Records from a data source
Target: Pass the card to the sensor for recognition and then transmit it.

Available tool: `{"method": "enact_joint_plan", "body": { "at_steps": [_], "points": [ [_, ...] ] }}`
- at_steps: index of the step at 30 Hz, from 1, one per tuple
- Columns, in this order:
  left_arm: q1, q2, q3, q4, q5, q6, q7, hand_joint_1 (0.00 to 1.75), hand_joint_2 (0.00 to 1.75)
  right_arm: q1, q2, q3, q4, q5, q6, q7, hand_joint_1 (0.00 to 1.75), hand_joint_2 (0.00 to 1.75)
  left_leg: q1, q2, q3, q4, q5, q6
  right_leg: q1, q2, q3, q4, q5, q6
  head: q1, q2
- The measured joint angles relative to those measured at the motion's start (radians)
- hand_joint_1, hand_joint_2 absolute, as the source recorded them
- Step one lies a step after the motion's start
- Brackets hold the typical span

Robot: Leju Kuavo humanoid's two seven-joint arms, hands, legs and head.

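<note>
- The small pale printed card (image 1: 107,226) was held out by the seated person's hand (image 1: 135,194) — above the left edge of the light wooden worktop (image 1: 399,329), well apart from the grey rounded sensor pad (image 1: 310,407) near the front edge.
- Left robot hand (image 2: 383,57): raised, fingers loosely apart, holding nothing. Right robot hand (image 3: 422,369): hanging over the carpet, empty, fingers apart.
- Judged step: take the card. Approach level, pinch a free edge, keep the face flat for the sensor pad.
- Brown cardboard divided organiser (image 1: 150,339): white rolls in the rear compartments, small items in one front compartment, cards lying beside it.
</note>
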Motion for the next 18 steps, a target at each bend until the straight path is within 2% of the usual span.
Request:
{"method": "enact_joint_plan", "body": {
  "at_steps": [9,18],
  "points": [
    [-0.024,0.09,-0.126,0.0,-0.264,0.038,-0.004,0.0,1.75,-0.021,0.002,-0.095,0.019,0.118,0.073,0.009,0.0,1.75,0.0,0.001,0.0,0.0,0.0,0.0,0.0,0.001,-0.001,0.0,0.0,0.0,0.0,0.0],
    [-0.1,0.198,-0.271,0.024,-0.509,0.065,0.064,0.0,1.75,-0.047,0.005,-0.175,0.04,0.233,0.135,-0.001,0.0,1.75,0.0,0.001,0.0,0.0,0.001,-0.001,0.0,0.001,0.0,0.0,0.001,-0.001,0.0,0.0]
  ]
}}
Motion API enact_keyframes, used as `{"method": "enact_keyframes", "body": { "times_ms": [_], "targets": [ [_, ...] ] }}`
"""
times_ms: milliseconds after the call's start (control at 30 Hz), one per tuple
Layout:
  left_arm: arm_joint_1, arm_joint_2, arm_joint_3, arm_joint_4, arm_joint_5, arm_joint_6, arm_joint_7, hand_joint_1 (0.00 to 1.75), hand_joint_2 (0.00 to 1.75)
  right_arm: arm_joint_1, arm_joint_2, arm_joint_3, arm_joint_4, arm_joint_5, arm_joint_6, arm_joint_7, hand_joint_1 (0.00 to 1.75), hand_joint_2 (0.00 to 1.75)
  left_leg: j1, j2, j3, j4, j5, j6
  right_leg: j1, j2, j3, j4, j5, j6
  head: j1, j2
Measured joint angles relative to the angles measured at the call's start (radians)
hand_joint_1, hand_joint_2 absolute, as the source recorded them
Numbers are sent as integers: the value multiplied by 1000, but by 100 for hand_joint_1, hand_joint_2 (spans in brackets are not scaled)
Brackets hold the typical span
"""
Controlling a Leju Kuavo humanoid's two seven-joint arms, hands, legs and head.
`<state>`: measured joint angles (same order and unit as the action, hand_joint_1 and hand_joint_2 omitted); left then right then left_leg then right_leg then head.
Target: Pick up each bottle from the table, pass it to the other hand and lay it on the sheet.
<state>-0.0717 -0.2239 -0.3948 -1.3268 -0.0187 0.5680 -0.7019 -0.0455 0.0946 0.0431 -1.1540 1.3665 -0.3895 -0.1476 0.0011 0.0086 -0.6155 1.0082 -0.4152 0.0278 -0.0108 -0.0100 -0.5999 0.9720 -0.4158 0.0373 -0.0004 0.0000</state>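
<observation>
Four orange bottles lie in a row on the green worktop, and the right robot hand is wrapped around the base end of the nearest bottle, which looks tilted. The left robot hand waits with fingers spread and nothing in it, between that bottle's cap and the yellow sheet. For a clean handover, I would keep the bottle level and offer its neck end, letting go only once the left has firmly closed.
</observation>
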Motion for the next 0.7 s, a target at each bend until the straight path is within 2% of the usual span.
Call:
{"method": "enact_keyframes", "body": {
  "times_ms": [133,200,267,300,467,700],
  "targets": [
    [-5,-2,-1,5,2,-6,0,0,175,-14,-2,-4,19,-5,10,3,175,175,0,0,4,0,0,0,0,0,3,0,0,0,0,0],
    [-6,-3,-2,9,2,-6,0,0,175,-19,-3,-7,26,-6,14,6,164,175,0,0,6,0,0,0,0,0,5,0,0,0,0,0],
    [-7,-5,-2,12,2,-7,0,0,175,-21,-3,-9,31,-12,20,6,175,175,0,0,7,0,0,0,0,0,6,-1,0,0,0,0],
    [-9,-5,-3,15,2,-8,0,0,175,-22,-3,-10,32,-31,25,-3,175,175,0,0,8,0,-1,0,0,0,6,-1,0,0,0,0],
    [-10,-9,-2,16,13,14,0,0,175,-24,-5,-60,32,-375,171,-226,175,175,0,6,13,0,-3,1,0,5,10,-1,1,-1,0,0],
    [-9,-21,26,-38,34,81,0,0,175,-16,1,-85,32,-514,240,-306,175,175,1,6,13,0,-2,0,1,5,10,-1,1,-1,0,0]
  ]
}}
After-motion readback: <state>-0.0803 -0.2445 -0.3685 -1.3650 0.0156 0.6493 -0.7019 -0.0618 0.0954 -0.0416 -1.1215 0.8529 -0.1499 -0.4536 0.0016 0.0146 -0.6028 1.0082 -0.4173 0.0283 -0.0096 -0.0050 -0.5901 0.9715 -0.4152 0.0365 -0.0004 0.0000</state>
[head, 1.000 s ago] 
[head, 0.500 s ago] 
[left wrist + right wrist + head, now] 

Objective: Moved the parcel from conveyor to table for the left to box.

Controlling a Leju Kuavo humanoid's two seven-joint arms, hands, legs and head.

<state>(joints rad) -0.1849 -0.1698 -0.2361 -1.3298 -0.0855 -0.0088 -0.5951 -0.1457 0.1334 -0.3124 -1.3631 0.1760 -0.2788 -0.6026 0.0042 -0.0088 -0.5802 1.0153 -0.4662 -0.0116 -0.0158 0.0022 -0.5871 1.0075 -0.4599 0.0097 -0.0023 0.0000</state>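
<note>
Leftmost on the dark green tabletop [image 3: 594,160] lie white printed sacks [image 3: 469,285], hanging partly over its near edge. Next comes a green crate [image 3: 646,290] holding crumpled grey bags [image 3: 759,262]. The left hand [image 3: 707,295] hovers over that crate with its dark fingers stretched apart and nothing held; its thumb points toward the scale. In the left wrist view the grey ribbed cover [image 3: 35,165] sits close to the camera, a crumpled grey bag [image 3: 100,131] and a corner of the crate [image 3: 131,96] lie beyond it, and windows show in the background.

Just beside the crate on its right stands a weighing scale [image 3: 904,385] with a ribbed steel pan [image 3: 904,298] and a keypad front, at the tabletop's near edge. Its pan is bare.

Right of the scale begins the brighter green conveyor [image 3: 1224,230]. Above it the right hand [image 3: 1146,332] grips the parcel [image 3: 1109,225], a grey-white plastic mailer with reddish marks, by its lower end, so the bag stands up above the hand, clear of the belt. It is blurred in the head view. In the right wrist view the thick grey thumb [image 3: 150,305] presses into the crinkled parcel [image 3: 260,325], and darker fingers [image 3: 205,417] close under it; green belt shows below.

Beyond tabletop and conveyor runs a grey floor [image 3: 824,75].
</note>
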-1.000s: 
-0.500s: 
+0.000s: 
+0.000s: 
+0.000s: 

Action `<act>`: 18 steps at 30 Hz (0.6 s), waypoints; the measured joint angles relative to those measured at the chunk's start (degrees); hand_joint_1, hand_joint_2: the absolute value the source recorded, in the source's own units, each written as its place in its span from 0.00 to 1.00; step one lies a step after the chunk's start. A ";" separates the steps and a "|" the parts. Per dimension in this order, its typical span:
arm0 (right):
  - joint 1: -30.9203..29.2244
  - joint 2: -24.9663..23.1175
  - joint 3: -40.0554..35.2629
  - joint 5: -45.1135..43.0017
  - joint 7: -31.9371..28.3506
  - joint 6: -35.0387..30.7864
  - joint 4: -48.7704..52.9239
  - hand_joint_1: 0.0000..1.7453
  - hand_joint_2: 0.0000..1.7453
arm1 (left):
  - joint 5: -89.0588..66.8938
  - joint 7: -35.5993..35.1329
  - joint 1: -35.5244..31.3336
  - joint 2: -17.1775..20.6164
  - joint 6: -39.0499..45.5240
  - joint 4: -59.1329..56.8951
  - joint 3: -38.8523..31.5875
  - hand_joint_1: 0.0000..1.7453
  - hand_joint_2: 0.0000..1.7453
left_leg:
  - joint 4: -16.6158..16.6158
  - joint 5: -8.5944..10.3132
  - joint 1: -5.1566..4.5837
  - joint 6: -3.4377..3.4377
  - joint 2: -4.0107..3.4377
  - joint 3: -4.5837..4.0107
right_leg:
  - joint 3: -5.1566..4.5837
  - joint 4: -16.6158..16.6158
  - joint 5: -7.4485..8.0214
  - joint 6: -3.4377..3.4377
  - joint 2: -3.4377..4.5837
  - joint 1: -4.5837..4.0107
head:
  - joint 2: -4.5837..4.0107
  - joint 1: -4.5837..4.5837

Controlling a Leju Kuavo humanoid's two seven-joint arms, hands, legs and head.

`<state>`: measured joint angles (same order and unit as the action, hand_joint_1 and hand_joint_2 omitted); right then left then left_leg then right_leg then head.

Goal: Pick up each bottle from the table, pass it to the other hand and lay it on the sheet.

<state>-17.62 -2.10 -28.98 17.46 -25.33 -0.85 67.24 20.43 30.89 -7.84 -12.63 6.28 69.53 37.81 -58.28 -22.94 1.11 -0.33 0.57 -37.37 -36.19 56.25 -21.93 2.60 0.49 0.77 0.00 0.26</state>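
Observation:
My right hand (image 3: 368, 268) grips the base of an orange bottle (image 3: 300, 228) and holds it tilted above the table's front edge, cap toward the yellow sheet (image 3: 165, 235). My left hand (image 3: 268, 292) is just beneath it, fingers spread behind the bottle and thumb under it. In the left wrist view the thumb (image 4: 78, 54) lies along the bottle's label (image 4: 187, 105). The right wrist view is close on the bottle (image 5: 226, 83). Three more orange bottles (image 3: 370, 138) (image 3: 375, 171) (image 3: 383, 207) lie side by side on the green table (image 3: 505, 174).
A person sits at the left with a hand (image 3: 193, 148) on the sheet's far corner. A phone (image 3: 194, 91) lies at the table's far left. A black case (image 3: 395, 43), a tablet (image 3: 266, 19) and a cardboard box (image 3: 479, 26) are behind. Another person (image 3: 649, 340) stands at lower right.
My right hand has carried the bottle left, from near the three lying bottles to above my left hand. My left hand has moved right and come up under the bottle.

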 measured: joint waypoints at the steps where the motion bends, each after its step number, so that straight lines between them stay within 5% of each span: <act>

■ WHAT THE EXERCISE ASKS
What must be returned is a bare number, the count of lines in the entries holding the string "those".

■ SOLUTION TO THIS EXERCISE
2